## Brief
Using the records below, give again exactly the lines from the line that contains "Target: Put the" through the line that contains "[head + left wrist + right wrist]", both ends included, and only those.

## Source information
-----

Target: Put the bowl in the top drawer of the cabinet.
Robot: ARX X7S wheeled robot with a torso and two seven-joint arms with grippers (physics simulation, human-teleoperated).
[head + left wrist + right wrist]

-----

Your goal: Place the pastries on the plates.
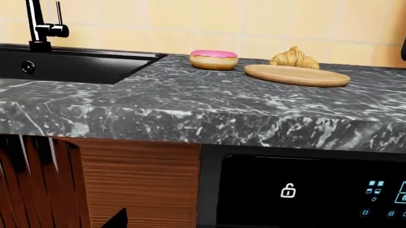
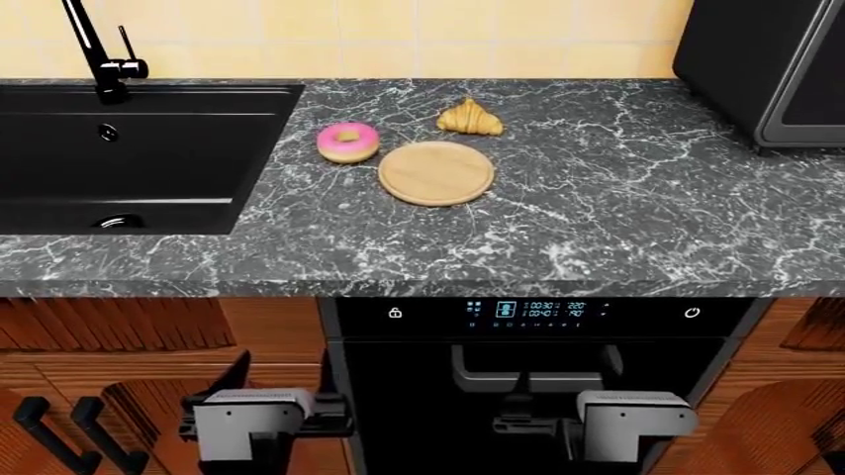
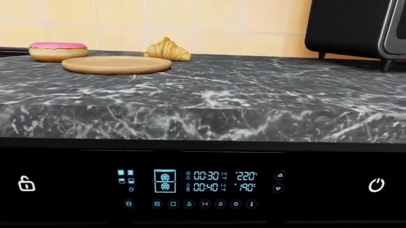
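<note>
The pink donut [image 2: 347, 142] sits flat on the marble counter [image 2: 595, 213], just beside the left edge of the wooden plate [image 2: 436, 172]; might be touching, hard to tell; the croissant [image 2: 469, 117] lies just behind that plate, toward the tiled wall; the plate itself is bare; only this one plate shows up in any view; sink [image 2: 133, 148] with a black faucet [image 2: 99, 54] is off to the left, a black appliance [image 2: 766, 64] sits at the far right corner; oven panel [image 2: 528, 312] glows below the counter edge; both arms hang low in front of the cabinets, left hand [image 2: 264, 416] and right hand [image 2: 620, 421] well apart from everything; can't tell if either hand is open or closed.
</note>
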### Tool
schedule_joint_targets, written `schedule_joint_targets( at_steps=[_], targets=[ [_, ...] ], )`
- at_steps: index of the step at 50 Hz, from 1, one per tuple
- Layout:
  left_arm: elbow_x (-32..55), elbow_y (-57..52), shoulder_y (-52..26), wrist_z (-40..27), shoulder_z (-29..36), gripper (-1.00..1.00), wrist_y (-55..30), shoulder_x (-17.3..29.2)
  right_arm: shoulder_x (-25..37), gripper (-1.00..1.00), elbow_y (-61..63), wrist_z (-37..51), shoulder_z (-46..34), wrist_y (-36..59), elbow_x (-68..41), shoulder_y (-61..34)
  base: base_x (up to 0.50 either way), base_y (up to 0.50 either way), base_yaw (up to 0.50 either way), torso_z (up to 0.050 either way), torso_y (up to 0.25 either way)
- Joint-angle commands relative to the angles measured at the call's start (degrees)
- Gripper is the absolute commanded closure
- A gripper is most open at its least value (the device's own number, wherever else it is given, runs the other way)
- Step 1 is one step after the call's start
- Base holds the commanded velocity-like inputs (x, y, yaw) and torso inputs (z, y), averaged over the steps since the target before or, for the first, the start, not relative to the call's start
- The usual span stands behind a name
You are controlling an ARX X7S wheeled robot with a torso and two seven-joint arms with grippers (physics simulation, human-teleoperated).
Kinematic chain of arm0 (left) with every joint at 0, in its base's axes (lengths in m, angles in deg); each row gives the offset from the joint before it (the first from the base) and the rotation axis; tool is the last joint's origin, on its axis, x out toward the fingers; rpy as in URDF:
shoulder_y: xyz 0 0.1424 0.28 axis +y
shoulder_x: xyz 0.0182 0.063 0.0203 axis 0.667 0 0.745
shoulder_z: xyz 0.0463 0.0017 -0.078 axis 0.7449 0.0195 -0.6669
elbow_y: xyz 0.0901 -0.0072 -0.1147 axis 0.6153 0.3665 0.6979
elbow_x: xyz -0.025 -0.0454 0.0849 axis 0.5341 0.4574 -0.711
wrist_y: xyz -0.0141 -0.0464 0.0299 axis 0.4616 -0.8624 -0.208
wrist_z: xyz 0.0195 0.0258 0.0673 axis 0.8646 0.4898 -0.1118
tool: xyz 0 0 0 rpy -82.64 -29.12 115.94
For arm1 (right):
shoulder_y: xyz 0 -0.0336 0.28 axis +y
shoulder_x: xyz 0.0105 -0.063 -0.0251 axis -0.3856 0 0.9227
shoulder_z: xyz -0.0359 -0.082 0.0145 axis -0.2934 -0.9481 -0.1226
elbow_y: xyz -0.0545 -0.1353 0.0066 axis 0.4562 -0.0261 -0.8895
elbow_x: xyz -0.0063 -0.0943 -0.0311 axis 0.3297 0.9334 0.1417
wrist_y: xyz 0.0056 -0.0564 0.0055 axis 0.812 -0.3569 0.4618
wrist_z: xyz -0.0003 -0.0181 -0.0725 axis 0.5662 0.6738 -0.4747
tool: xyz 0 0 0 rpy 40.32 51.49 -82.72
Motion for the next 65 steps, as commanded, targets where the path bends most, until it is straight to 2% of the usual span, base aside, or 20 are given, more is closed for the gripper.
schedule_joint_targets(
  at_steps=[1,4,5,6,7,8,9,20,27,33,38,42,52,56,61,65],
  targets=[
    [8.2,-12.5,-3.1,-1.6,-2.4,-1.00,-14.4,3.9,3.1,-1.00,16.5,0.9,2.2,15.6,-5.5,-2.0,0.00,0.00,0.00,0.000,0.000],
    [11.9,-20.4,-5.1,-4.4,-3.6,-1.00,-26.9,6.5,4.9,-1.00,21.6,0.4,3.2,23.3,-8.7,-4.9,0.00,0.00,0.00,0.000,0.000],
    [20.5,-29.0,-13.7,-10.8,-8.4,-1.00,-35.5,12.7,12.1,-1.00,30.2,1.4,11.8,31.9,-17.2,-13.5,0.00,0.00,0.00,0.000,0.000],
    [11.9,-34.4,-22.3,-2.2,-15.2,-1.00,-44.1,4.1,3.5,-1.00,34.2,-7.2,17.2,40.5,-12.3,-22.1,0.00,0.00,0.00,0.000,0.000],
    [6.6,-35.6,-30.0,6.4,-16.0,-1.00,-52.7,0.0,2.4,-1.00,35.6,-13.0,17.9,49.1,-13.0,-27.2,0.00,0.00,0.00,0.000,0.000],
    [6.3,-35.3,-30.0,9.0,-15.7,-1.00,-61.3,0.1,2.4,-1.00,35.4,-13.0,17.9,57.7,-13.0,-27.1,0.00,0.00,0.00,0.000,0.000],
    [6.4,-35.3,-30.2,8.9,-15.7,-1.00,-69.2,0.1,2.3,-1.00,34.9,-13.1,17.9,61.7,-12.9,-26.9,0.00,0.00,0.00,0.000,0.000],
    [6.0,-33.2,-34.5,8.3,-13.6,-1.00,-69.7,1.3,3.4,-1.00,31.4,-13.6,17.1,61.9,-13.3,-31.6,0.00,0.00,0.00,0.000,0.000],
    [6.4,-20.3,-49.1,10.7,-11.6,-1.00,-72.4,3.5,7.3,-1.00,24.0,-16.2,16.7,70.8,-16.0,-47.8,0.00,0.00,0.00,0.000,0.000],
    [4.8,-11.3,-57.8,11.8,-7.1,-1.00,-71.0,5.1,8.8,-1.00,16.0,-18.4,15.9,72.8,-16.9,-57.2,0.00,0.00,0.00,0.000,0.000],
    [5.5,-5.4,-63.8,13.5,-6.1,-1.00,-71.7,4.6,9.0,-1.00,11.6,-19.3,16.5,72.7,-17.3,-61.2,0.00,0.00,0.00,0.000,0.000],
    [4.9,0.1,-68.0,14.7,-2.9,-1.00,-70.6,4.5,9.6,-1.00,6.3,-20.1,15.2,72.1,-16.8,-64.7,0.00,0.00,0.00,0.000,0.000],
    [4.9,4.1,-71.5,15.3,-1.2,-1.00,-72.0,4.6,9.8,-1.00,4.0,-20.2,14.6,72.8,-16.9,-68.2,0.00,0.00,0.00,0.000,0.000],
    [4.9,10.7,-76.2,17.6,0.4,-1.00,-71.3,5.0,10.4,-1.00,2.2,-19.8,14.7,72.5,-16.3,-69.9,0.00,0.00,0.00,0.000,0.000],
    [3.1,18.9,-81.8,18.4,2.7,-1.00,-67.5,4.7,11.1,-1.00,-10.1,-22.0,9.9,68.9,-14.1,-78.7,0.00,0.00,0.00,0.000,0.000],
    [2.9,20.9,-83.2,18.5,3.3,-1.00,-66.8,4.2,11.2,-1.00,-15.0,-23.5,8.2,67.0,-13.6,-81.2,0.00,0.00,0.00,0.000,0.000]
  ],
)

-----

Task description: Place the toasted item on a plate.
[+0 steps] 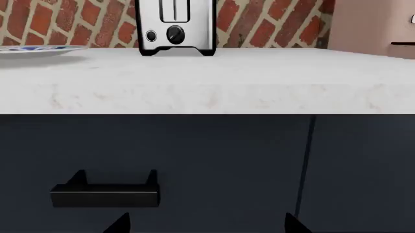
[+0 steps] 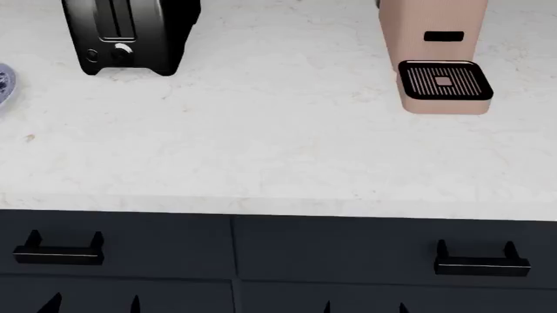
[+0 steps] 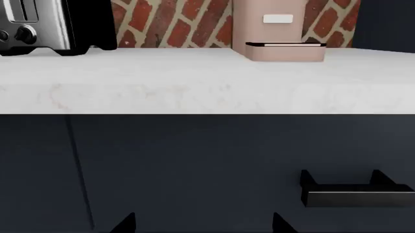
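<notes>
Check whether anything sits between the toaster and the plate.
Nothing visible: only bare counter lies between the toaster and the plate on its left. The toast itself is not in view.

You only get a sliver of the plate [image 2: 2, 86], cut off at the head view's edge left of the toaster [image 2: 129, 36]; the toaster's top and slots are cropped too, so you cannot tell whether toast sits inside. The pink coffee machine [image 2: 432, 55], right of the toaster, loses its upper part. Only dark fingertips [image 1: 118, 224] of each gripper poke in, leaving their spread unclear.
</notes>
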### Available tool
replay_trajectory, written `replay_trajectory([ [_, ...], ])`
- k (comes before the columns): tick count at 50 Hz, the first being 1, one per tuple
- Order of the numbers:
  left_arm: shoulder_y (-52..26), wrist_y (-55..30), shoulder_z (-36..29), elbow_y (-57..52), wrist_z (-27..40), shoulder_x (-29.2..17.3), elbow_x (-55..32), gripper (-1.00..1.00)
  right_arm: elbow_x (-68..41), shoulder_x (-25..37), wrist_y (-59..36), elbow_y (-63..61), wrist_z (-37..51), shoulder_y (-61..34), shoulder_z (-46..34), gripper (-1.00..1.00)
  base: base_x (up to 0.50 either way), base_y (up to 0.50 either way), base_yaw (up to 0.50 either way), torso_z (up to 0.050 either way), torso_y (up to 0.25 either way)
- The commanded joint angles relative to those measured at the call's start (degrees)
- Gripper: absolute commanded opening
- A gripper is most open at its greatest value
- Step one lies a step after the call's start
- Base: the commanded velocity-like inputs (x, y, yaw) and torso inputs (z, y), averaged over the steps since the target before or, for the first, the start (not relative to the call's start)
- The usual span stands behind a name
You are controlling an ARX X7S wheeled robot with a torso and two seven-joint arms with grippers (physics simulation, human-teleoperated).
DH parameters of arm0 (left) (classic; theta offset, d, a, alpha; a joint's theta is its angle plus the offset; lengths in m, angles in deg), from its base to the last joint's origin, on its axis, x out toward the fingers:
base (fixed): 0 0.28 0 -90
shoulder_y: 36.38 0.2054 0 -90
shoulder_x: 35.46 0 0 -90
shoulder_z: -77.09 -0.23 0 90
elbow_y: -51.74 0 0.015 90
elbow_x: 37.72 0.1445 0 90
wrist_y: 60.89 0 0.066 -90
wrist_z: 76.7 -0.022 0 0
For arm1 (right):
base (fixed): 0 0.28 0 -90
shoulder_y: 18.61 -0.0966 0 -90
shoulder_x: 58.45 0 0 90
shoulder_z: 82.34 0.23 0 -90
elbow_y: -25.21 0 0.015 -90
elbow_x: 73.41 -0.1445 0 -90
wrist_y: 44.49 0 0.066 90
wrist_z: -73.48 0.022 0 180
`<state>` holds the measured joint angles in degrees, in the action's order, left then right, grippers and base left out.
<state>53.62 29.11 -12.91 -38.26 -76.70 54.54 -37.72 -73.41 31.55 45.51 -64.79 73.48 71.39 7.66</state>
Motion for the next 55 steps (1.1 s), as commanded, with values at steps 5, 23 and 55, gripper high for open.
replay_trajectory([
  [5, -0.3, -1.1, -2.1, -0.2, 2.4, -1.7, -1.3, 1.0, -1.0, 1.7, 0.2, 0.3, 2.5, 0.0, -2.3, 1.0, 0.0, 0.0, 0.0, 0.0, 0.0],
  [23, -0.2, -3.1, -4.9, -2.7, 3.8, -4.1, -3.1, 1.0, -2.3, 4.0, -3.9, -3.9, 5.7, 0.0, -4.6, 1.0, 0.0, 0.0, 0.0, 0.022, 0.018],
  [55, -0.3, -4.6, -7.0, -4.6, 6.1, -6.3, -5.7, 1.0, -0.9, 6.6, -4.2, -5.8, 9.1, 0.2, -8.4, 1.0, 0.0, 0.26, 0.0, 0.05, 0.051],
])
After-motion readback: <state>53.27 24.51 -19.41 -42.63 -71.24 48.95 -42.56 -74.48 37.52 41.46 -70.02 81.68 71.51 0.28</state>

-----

## Answer section
Target: Put the bowl in the top drawer of the cabinet.
Robot: ARX X7S wheeled robot with a torso and two seven-joint arms with grippers (physics simulation, human-teleoperated).
[head + left wrist + right wrist]

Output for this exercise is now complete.